• Task directions:
Copy every line of the data that contains the string "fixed".

• Input data:
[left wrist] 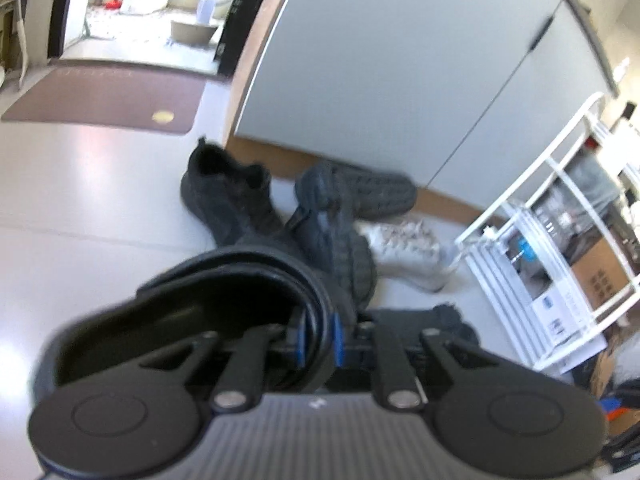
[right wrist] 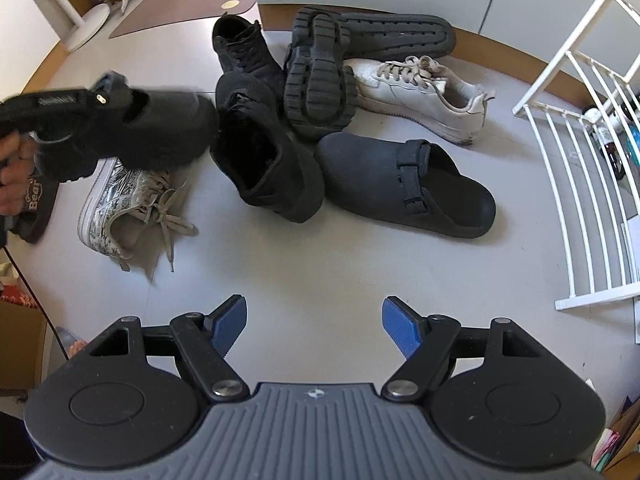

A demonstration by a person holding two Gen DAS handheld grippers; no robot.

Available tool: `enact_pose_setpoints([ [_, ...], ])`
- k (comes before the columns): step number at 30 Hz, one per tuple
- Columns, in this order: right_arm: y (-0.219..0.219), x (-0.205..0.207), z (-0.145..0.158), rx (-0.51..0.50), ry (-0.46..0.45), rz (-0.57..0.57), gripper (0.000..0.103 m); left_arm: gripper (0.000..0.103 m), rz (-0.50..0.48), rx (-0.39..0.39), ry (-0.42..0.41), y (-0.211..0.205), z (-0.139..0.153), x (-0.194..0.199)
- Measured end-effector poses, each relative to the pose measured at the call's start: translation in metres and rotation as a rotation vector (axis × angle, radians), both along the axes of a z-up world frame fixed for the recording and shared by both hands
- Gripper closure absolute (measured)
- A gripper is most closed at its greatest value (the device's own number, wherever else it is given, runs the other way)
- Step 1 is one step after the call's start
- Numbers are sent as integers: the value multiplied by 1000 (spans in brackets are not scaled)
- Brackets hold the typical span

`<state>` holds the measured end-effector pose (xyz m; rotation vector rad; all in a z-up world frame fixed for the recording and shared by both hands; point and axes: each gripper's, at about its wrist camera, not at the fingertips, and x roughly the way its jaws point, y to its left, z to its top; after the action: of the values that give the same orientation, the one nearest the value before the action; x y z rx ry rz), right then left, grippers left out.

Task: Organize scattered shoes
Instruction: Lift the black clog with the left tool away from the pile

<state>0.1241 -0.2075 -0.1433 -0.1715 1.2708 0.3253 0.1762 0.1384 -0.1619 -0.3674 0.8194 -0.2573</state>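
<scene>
The left gripper [left wrist: 318, 338] has its jaws nearly closed on the rim of a black clog [left wrist: 192, 304] and carries it above the floor [right wrist: 320, 256]. The clog looks light and stiff, so the thin rim is a good place to hold. The right gripper [right wrist: 314, 330] hangs with jaws wide and empty over bare floor. The matching clog [right wrist: 404, 182] lies beside the pile, near the white rack [right wrist: 568, 160], with free room in front.

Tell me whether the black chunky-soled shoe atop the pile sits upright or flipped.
Flipped. The black chunky-soled shoe shows its ridged tread facing up, resting across the other dark shoes.
</scene>
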Motion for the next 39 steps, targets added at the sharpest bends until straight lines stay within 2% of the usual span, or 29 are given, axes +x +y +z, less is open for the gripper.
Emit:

• Reply to the task:
- Measured end-effector poses, each relative to the pose measured at the call's start: translation in metres and rotation as a rotation vector (axis × angle, radians), both along the axes of a z-up world frame fixed for the recording and shared by both hands
`<state>` holds the measured end-effector pose (xyz m; rotation vector rad; all in a z-up world frame fixed for the recording and shared by both hands; point and axes: each gripper's, at about its wrist camera, not at the fingertips, and x roughly the way its jaws point, y to its left, z to its top; after the action: of the values that give the same orientation, the one nearest the value before the action; x y z rx ry rz), right then left, grippers left out.

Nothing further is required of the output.